The risk of playing an older game that’s widely adored by its fans (cough cough Final Fantasy VII cough cough) is that sometimes it can give newcomers unrealistic expectations. The game is expected to be amazing because of the nostalgia that comes with the adoration of fans who played it when it first came out. This bias can influence expectations and maybe even lead to disappointment. Fortunately, the nostalgia and love for Chrono Trigger is justified – it’s hyped for all of the right reasons because it truly is a wonderfully unique game. This should have been the game to bring RPG’s to the west! But I digress, on with the review.
The combat system in Chrono Trigger is a lot of fun and addictive. The ability to combine magic spells is extremely unique, and for the life of me I can’t understand why this hasn’t become a more mainstream feature in RPG’s. It’s so satisfying to wreck your enemies with devastating team spells that should really be incorporated into other games.
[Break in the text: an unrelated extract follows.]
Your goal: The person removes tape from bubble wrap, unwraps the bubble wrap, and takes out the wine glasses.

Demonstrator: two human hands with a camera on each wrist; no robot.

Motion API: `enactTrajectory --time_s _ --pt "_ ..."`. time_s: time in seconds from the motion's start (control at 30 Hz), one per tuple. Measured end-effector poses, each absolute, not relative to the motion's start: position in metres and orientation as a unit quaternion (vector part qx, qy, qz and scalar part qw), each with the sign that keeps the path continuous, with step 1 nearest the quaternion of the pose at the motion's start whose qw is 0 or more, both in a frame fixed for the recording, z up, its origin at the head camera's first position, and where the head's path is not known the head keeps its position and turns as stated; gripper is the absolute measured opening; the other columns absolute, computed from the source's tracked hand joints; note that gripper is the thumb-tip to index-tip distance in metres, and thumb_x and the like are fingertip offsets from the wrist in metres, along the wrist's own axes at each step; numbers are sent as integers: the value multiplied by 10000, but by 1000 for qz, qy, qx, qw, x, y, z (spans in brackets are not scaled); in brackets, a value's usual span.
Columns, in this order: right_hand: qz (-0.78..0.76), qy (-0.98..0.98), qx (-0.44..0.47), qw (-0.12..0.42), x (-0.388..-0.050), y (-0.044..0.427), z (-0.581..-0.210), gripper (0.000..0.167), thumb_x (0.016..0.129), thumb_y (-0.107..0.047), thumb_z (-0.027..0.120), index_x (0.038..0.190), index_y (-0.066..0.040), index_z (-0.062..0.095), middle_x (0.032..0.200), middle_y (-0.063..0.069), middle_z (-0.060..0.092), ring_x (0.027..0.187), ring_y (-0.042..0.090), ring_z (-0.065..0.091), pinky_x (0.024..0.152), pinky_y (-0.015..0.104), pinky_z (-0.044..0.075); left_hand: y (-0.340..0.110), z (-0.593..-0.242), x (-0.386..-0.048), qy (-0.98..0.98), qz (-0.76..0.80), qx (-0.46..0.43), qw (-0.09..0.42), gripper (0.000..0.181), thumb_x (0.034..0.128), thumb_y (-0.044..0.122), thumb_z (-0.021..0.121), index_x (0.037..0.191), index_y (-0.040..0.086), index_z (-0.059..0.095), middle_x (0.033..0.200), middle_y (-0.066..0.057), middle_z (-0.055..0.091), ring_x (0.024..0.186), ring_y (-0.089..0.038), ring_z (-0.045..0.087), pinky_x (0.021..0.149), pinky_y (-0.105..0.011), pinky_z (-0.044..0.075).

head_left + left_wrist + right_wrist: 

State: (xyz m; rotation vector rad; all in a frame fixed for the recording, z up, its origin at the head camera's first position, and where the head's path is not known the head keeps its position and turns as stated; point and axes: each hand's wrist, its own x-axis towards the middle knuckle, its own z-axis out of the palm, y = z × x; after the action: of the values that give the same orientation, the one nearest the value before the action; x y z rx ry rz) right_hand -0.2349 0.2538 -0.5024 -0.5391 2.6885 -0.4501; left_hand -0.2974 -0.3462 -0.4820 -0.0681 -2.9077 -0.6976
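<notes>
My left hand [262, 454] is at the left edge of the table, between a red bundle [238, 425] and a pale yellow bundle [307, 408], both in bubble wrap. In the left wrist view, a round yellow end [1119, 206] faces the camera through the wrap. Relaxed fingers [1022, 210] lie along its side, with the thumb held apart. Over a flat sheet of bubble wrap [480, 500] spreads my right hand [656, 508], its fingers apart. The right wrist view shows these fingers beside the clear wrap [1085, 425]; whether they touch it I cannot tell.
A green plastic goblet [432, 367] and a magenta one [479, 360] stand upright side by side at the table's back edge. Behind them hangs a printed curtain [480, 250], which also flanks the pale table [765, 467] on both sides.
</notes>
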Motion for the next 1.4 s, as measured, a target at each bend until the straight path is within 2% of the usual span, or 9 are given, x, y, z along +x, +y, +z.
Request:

I may suck at figuring out the strategies behind the boss fights, but it’s honestly a genius move on part of the developers. I’ve never had to think so hard about how my attacks may influence the flow of battle, and forcing the players to plan their moves strategically is something that rarely happens in modern JRPG’s anymore.
Time travel stories can be hit or miss (cough cough Final Fantasy XIII-2 cough cough), and Chrono Trigger is an example of a game where the story really works. It’s a rather straight-forward story, but its execution and the unique moments that follow make it stand out, like the Day of Lavos or going to Zeal. Seeing how your actions can change the course of history is fascinating and encourages you to explore your options. An example of when both of the outcomes are satisfying and make it difficult to select on over the other is whether or not to kill Magus or recruit him – both outcomes of the choices develop the characters in different yet engaging ways that are worth exploring. And to top it all off, the main plot of defeating Lavos, while simple, is compelling because the story never loses sight of the main objective at any point. It gives the story urgency, and your approach can cause multiple different endings which is such a nice, fun touch as well.
Not only is the story vital, but the strongest part of the game is the characters, with many noteworthy moments of the game devoted to them. Crono’s trial, Frog’s past, Crono’s sacrifice (I’m slightly biased, don’t judge me), the Battle Against Magus, and so many more moments devoted to character and setup rather than plot. It’s refreshing to see this focus on characters rather than the story and the fact that nearly the entire cast is likable and important helps too. Each character has a role in the story, but that role doesn’t overshadow their character moments, and that helps Chrono Trigger shine. Everyone grows and develops over the course of the game, and seeing this progression strengthens the timeless quality of the cast.
For a game that’s over twenty years old, it’s hard to tell when you see the in-game graphics. Sure, they’re created from pixels, but they’re perhaps the most detailed I’ve ever seen. The character sprites are lively and the backgrounds are colorful and lush. The familiar locations feel fresh and new because of the level of detail that is put into each environment to make them stand out. The graphics are charming and really pop thanks to Akira Toriyama’s designs as well. While it could be cool to see this game remade with 3D graphics, Chrono Trigger is unique as it is, and it’s not something I’d want to see change anytime soon. Unless the whole game looked like the animated cutscenes. I could be down for that.
The soundtrack for Chrono Trigger is excellent. Each song is unique and original, and all of the character themes are fitting (especially Crono and Frog’s theme songs. So good), and the town and world map themes are great as well. Most of the battle themes are solid as well, but of course we can’t forget about tracks like World Revolution or To Far Away Times. Chrono Trigger’s music is iconic and memorable through the combined efforts of composer powerhouses Yasunori Mitsuda and Nobuo Uematsu, and I for one would love to see them team up for another video game soundtrack. Make it happen Square!
You’d think that with the game taking place in much of the same locations across time that it may get old or redundant. Chrono Trigger has a unique way of making each area unique and exciting through its presentation. Each area demands to be explored, which is a really awesome feat considering that many of them reappear throughout time. It enhances the story as well by showing the progression of time on the land, making the game even more enjoyable because of how much detail is applied to every area.
I’m really glad to finally experience this classic game. It has a huge amount of replay value, and one that I plan to play again on the Nintendo DS with the glorious animated cutscenes. It’s really hard for me to say anything really negative about the game other than some unfortunate loose ends in the story. The game really is perfect. I enjoyed Chrono Trigger immensely and can’t wait to explore the multiple endings and kill everything in new game plus.